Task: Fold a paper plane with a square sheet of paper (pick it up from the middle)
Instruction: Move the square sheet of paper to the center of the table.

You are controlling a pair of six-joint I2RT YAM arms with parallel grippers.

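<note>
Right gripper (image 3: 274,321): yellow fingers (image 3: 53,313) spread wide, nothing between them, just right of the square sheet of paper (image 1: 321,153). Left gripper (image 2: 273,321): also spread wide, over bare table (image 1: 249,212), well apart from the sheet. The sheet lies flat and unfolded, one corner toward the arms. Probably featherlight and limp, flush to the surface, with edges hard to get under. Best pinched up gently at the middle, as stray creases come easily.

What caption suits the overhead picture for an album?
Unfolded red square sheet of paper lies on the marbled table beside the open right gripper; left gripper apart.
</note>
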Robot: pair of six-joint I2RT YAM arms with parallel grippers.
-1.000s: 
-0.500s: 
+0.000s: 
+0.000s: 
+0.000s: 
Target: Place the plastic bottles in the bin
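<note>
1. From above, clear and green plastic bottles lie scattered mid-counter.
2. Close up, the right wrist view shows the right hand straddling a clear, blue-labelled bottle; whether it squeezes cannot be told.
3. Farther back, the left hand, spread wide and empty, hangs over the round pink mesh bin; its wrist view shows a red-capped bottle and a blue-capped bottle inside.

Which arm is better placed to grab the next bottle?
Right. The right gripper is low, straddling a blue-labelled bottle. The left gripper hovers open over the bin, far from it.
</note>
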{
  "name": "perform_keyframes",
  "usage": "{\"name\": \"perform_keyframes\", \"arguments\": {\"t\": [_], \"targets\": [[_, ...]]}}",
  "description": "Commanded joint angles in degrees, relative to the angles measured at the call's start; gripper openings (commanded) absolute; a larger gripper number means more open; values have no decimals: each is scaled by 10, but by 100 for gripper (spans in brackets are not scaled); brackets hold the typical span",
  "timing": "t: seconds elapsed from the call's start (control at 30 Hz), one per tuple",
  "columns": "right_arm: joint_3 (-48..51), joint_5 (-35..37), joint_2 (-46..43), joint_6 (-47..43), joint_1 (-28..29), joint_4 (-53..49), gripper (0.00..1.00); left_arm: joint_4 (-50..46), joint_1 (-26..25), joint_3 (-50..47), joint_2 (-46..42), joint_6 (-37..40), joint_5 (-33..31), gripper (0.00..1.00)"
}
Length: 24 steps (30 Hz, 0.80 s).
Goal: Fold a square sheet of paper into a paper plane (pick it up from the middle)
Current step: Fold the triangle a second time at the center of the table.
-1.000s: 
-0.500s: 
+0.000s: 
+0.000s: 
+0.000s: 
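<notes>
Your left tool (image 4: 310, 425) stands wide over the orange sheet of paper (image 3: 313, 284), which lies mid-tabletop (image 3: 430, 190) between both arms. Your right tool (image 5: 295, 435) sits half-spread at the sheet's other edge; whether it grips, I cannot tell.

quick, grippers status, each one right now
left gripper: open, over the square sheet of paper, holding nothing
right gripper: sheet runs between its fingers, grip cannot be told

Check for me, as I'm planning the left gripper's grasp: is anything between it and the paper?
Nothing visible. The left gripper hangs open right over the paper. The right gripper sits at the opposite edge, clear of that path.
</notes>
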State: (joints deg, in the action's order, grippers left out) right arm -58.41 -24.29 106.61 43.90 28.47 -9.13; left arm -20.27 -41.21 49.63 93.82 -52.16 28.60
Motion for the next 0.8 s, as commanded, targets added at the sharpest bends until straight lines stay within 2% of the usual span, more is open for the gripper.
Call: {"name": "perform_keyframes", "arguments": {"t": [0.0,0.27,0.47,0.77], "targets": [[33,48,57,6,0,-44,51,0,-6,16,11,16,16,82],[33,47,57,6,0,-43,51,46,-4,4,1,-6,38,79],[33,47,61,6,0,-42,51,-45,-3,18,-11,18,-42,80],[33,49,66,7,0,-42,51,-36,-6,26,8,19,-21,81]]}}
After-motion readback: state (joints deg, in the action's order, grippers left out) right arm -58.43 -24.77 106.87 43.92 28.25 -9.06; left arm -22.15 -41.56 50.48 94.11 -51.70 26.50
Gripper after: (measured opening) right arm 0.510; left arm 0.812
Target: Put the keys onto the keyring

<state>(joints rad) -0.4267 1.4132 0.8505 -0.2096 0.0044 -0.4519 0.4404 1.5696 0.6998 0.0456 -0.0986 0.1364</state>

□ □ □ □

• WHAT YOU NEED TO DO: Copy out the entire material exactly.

• TASK RESPONSE:
Task: Fold a paper plane with a square sheet of paper (pick it up from the middle)
Instruction: Move the square sheet of paper to the center of the table.

You are controlling a pair of six-joint I2RT YAM arms with parallel grippers.

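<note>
Right gripper (image 3: 274,321): yellow fingers (image 3: 53,313) spread wide, nothing between them, just right of the square sheet of paper (image 1: 321,153). Left gripper (image 2: 273,321): also spread wide, over bare table (image 1: 249,212), well apart from the sheet. The sheet lies flat and unfolded, one corner toward the arms. Probably featherlight and limp, flush to the surface, with edges hard to get under. Best pinched up gently at the middle, as stray creases come easily.

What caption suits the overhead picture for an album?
Unfolded red square sheet of paper lies on the marbled table beside the open right gripper; left gripper apart.
</note>
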Robot: pair of six-joint I2RT YAM arms with parallel grippers.
-1.000s: 
-0.500s: 
+0.000s: 
+0.000s: 
+0.000s: 
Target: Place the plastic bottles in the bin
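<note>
1. From above, clear and green plastic bottles lie scattered mid-counter.
2. Close up, the right wrist view shows the right hand straddling a clear, blue-labelled bottle; whether it squeezes cannot be told.
3. Farther back, the left hand, spread wide and empty, hangs over the round pink mesh bin; its wrist view shows a red-capped bottle and a blue-capped bottle inside.

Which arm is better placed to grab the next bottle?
Right. The right gripper is low, straddling a blue-labelled bottle. The left gripper hovers open over the bin, far from it.
</note>
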{
  "name": "perform_keyframes",
  "usage": "{\"name\": \"perform_keyframes\", \"arguments\": {\"t\": [_], \"targets\": [[_, ...]]}}",
  "description": "Commanded joint angles in degrees, relative to the angles measured at the call's start; gripper openings (commanded) absolute; a larger gripper number means more open; values have no decimals: each is scaled by 10, but by 100 for gripper (spans in brackets are not scaled); brackets hold the typical span",
  "timing": "t: seconds elapsed from the call's start (control at 30 Hz), one per tuple",
  "columns": "right_arm: joint_3 (-48..51), joint_5 (-35..37), joint_2 (-46..43), joint_6 (-47..43), joint_1 (-28..29), joint_4 (-53..49), gripper (0.00..1.00); left_arm: joint_4 (-50..46), joint_1 (-26..25), joint_3 (-50..47), joint_2 (-46..42), joint_6 (-37..40), joint_5 (-33..31), gripper (0.00..1.00)"
}
Length: 24 steps (30 Hz, 0.80 s).
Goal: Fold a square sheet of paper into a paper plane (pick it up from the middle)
Current step: Fold the triangle a second time at the center of the table.
-1.000s: 
-0.500s: 
+0.000s: 
+0.000s: 
+0.000s: 
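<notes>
Your left tool (image 4: 310, 425) stands wide over the orange sheet of paper (image 3: 313, 284), which lies mid-tabletop (image 3: 430, 190) between both arms. Your right tool (image 5: 295, 435) sits half-spread at the sheet's other edge; whether it grips, I cannot tell.

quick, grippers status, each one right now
left gripper: open, over the square sheet of paper, holding nothing
right gripper: sheet runs between its fingers, grip cannot be told

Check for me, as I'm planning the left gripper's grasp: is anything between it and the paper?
Nothing visible. The left gripper hangs open right over the paper. The right gripper sits at the opposite edge, clear of that path.
</notes>
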State: (joints deg, in the action's order, grippers left out) right arm -58.41 -24.29 106.61 43.90 28.47 -9.13; left arm -20.27 -41.21 49.63 93.82 -52.16 28.60
Motion for the next 0.8 s, as commanded, targets added at the sharpest bends until straight lines stay within 2% of the usual span, more is open for the gripper.
Call: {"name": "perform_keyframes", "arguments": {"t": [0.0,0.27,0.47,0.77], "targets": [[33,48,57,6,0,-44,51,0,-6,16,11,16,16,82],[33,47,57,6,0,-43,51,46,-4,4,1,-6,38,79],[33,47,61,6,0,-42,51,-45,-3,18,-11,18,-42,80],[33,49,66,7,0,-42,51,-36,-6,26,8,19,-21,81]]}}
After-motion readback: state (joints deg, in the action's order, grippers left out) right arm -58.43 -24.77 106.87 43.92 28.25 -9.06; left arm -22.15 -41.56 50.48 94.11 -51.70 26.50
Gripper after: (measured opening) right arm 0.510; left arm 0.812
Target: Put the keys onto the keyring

<state>(joints rad) -0.4267 1.4132 0.8505 -0.2096 0.0044 -0.4519 0.4404 1.5696 0.6998 0.0456 -0.0986 0.1364</state>

Nothing else remains for this exercise.